We live in a time when there’s no excuse for anything that happens, and where even when the community identified “victim” says the situation was part of a running joke, it becomes a cause célebre and fodder for plenty of angst-filled diatribes about how broken our culture is. You know, business as usual.
This weekend, KTLA meteorologist Liberté Chan was reporting on the weather for the morning news, covering the 8-9am shift, and part way through her broadcast weekend anchor Chris Burrous handed her a sweater and asked her to cover up as he was “getting lots of mail about your outfit”. Here’s the dress in question:
That caused an explosion of hostility on social media, with calls for Burrous to do the weather forecast one day, for the channel to issue an on-air apology, and far more explicit and hostile responses I won’t republish. Search for @LiberteChan on Twitter if you’re curious.

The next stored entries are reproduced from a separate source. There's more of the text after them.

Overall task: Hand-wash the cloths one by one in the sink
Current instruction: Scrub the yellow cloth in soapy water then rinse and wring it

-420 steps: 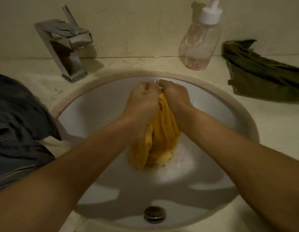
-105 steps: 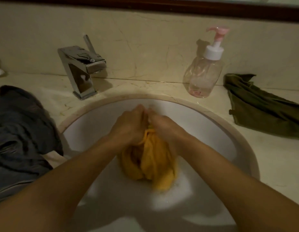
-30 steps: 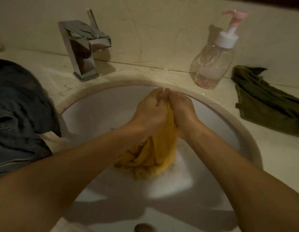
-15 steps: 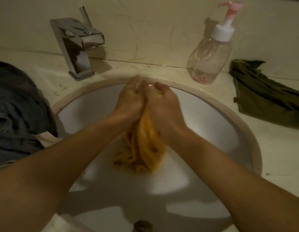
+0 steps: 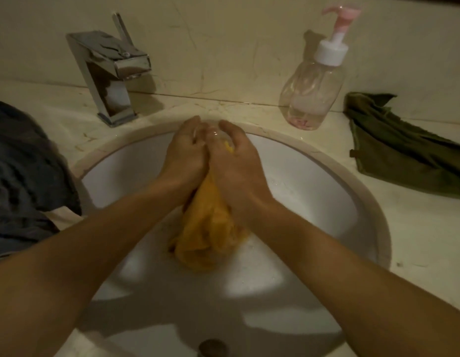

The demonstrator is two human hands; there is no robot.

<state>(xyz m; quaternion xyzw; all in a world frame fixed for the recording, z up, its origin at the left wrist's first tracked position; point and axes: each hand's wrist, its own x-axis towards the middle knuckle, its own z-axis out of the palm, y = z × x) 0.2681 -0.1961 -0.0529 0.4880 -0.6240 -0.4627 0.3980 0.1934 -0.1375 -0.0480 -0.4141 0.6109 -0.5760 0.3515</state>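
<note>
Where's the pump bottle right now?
Head view, upper right: the pump bottle stands on the counter behind the sink, between the faucet and the green cloth.

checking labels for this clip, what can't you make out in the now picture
Head view only.
Top of the yellow cloth: hidden inside the left hand and right hand, which grip it.
The drain: cut by the bottom edge; open or plugged, unclear.
The grey cloth: cut off by the left edge.
The green cloth: runs past the right edge.
</note>
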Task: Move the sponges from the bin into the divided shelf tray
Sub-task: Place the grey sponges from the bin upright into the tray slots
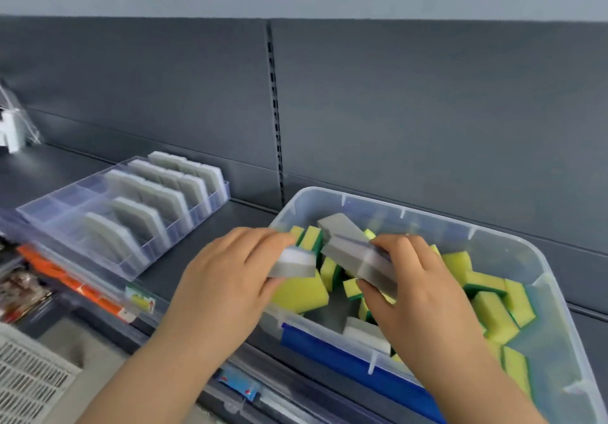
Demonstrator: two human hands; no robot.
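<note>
my left grip (230,275) pinches one grey sponge (294,264) over the bin's (408,212) near-left rim. right grip (421,292) clamps a stack of grey sponges (358,259) just beside it, above the yellow-green sponges (493,315) lying in the bin. tray (56,208) sits to the left on the shelf (204,236) w/ upright sponges (144,193) in its slots.

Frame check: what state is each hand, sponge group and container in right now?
Bin: lidless, part full of loose sponges.
Yellow-green sponges: jumbled inside the bin.
Left hand: grips one grey-white sponge at the bin's left rim.
Right hand: grips grey sponges, apparently stacked, above the bin.
Divided tray: several slots hold upright sponges; left-end compartments look empty.
</note>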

But here’s what gets me about the situation: Chan admitted it was not her first choice for on-air attire on a Saturday morning, and that, to quote her blog post about the incident, “I was not ordered by KTLA to put on the sweater, I was simply playing along with my co-anchor’s joke, and if you’ve ever watched the morning show, you know we poke fun at each other all the time.”

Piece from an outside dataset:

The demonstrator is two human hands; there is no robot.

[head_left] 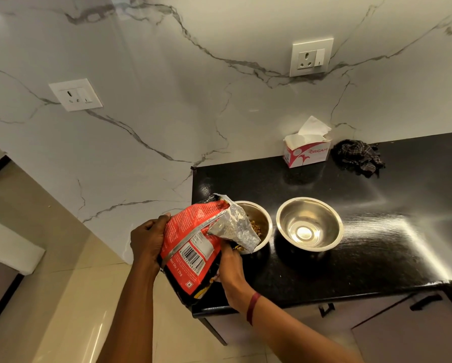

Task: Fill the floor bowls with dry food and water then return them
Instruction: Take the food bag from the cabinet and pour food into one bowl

So the ostensible ‘victim’ of this incident says it’s a joke and she is not at all bothered or upset about it, but does that mean other people see it in the same light? Of course not. But we now live in such a fragile, victim-driven culture that even when there’s no victim, the networks light up with everyone’s individual angst and their views and beliefs that they then project onto the situation.
How else can we explain silly comments on the Entertainment Weekly report of the incident like “was her weather report accurate, though? That should have been the ONLY thing viewers should have been concerned with.” In an industry that’s absolutely about appearance, a fact that Liberté herself is well aware of. Heck, in her blog post, she says “it’s a visual medium and sometimes your outfit works and sometimes it doesn’t…”
But hey, complaining is so much more satisfying, isn’t it?
Why is this of sufficient interest that I’m writing about it? Because I talk to my girls about modesty with some frequency, particularly my 19yo who is blessed with the dual challenge of being stunning and somewhat naïve about the inevitable churlish male reactions to her outfit and beauty. Am I making her the victim by suggesting that when I see her wearing an overly revealing outfit that it might not be a good choice for an afternoon adventure with the family? Or am I just being a good father?
I know what I think. What’s your say? And, for that matter, what would you say to that question, Liberté?